The Principal and Staff of the Albena Lake-Hodge Comprehensive School called an urgent meeting of parents on Tuesday, June 3, to alert them about their concerns regarding a number of students who became strangely sick after allegedly “puffing some kind of product”.
The Principal, Mrs Ingrid Lake, told the parents at the Rodney MacArthur Rey Auditorium that about three weeks ago six students at Campus B became violently ill and unable to breathe properly. As a result they had to be rushed to the Princess Alexandra Hospital for treatment.
“I can’t tell you the symptoms, but they have been using some kind of product – it is a new product on the [local] market – e-cigarette, I think it is called,” Mrs Lake said. “They (the children) have been puffing and, as a result of the puffing, it has been affecting them. We don’t know if they all puff at school or are puffing at home, but all we know is that we have had to be calling the ambulance every minute to get children to the hospital because of the breathing issues that they were encountering. We deemed it necessary to call you to this meeting to share information with you, and put you on your Ps and Qs so that you can also question your children and monitor what they are doing at home.”
Mrs Lake said the school was facing a number of difficulties regarding the matter. One was that a lot of the affected children were girls; secondly, they were not telling the truth; and, thirdly, it was not known from where they were getting the product which reportedly costs US$15 – and from where they were getting the money. She was disappointed that children were using the product although they were warned about it by teachers. She guessed that some of the children might have become addicted to the product if they had been using it for some time.

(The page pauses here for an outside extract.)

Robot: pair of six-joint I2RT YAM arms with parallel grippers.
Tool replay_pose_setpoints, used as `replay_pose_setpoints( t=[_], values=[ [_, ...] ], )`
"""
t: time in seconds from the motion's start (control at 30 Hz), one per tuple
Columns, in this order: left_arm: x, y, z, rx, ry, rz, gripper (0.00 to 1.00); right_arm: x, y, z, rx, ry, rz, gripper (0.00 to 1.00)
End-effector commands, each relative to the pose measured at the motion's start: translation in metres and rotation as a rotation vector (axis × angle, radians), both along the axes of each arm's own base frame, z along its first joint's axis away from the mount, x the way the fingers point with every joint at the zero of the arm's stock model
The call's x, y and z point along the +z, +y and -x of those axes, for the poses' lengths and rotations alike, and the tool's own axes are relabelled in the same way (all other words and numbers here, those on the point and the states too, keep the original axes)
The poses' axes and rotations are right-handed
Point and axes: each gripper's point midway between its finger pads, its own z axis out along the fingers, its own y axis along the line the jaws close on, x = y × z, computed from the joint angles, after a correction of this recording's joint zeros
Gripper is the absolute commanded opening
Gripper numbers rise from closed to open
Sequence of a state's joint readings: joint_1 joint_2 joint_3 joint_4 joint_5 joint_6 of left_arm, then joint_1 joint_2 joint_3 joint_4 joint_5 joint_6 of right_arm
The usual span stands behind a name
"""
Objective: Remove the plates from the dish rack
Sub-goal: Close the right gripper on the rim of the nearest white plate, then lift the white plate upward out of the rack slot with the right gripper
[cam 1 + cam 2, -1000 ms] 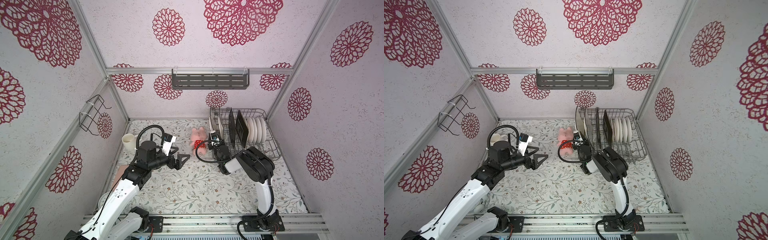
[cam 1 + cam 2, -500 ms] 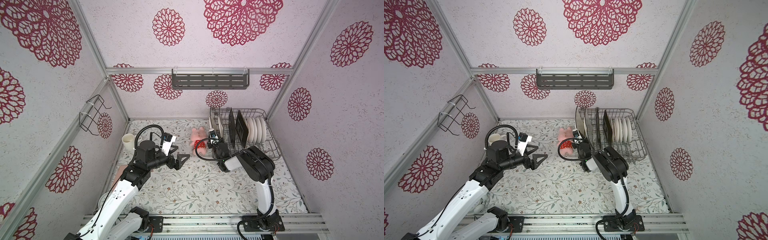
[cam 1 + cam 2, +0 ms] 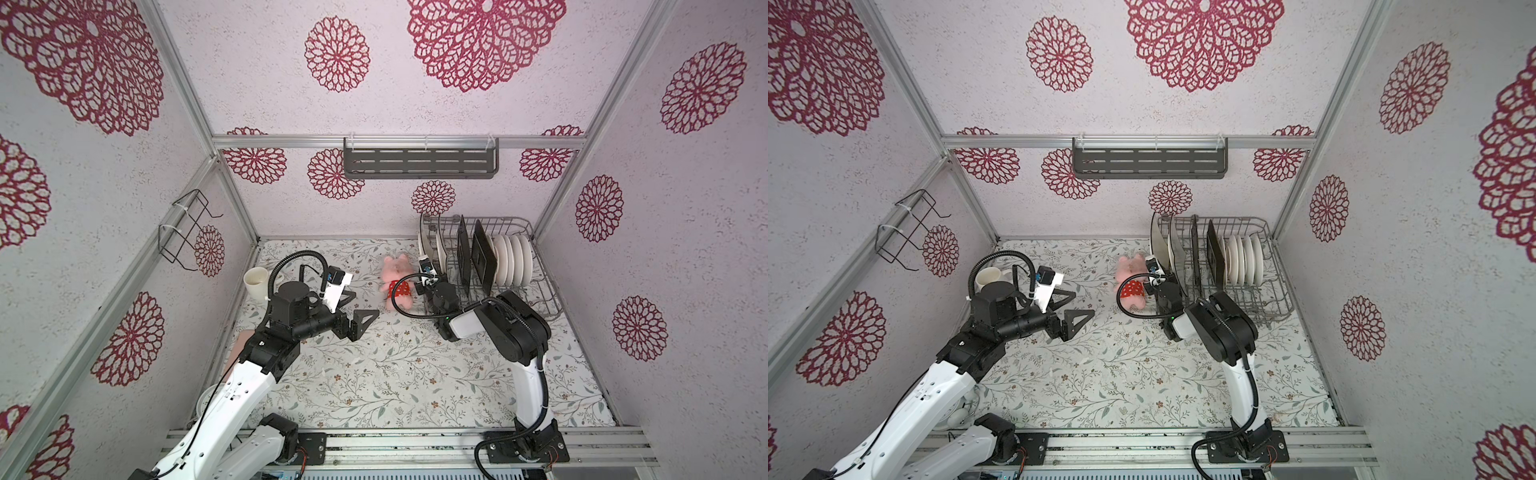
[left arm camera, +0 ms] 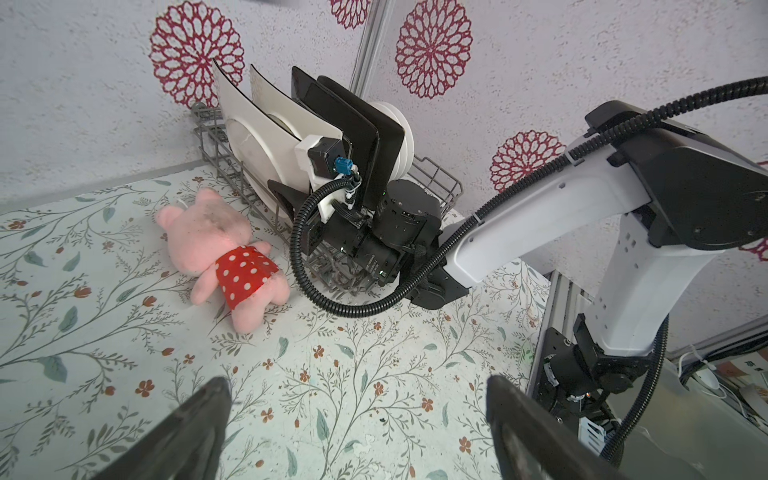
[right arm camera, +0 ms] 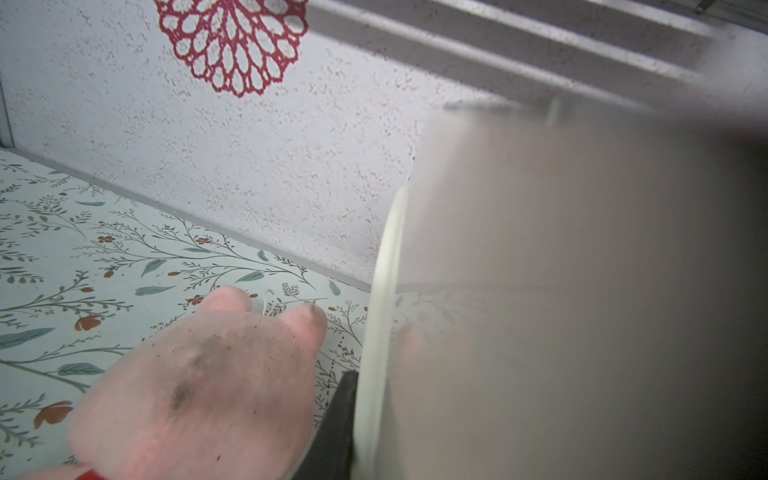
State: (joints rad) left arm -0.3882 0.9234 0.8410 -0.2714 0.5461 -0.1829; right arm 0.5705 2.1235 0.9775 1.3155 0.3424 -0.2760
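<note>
The grey wire dish rack [image 3: 540, 291] [image 3: 1281, 299] stands at the back right. Upright in it are two cream square plates [image 3: 440, 249], two dark square plates [image 3: 482, 257] and several round white plates [image 3: 513, 259]. My right gripper [image 3: 430, 282] [image 5: 370, 415] is at the rack's left end, on the lower edge of the outermost cream plate [image 3: 423, 245] [image 4: 249, 137] [image 5: 384, 291]. One dark finger [image 5: 340, 415] lies flat against the plate; the other is hidden behind it. My left gripper [image 3: 365, 305] [image 4: 355, 386] hovers open and empty over the mat, left of centre.
A pink plush pig [image 3: 399, 282] in a red dotted dress lies on the mat right beside the rack and my right gripper. A white mug [image 3: 257, 281] stands at the far left. A dark slotted shelf [image 3: 419, 163] and a black wire holder [image 3: 183, 232] hang on the walls.
My right gripper's jaws have narrowed onto the outermost cream plate's edge. The left arm has stayed almost still, its jaws wide.
</note>
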Motion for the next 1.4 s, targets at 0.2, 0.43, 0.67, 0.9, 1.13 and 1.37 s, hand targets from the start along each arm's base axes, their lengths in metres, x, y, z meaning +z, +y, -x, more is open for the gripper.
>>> replay_pose_setpoints(
  t=[0.2,0.43,0.67,0.9,1.13,1.37],
  values=[
    [0.005,0.002,0.006,-0.005,-0.038,-0.006,0.97,0.04,0.006,-0.001,0.035,-0.062,-0.006,0.13],
    [0.004,0.004,0.008,0.001,-0.049,-0.006,0.97,0.052,0.004,0.002,0.033,-0.078,-0.004,0.11],
    [0.004,0.006,0.01,0.011,-0.063,-0.006,0.97,0.065,0.003,0.004,0.033,-0.093,-0.011,0.05],
    [0.004,0.009,0.013,0.022,-0.065,-0.005,0.97,0.077,-0.001,0.007,0.027,-0.118,-0.024,0.03],
    [0.006,0.012,0.016,0.037,-0.074,0.002,0.97,0.091,-0.002,0.013,0.034,-0.163,-0.042,0.02],
    [0.001,0.014,0.017,0.042,-0.064,-0.004,0.97,0.108,0.001,0.017,0.065,-0.21,-0.081,0.01]
  ],
)
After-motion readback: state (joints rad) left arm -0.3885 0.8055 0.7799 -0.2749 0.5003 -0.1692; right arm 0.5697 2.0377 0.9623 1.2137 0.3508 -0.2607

Teacher Sarah Francis, Head of Year One at Campus B, explained that among the symptoms the children were experiencing were: fainting, severe headaches, kicking, screaming and flopping of hands, chest pains, gasping for air, sweating and feelings to vomit.
Mr Iain Bibby, a Drug Counsellor, who was able to secure one of the “electric cigarettes,” said that the product was around for some ten years, was available in different brands and was being particularly marketed to young people. He said that doctors would not recommend it as a smoking sensation device and that it was not regulated by the US Food and Drug Administration. After further comments, he concluded: “It is pretty worrying, to say the least.”
During his delivery, Mr Bibby read an extract from a document from Link for Parents –www.kidshealth.org. The printed page showed what e-cigarettes or E-Hookah’s look like. In part, the document described the product as follows:
“It is a battery-powered device that uses liquids to simulate smoking by producing various flavoured vapours that are inhaled. The liquids often contain nicotine but not always. They are tobacco free. One e-cigarette containing nicotine would be approximately the equivalent of six tobacco cigarettes. E-cigarettes have been around for about ten years. The product is marketed as a safe alternative to cigarettes, even as a medicine without the proper research and thorough testing that all new medicines are subject to.”
The meeting, called by the teachers, is thought to have been an eye-opener for parents to monitor their children – what they are engaged in. This parental action and responsibility by them may help not only to prevent a repeat of the situation, which occurred at Campus B, but other incidents affecting the health and wellbeing of their children at home or at school.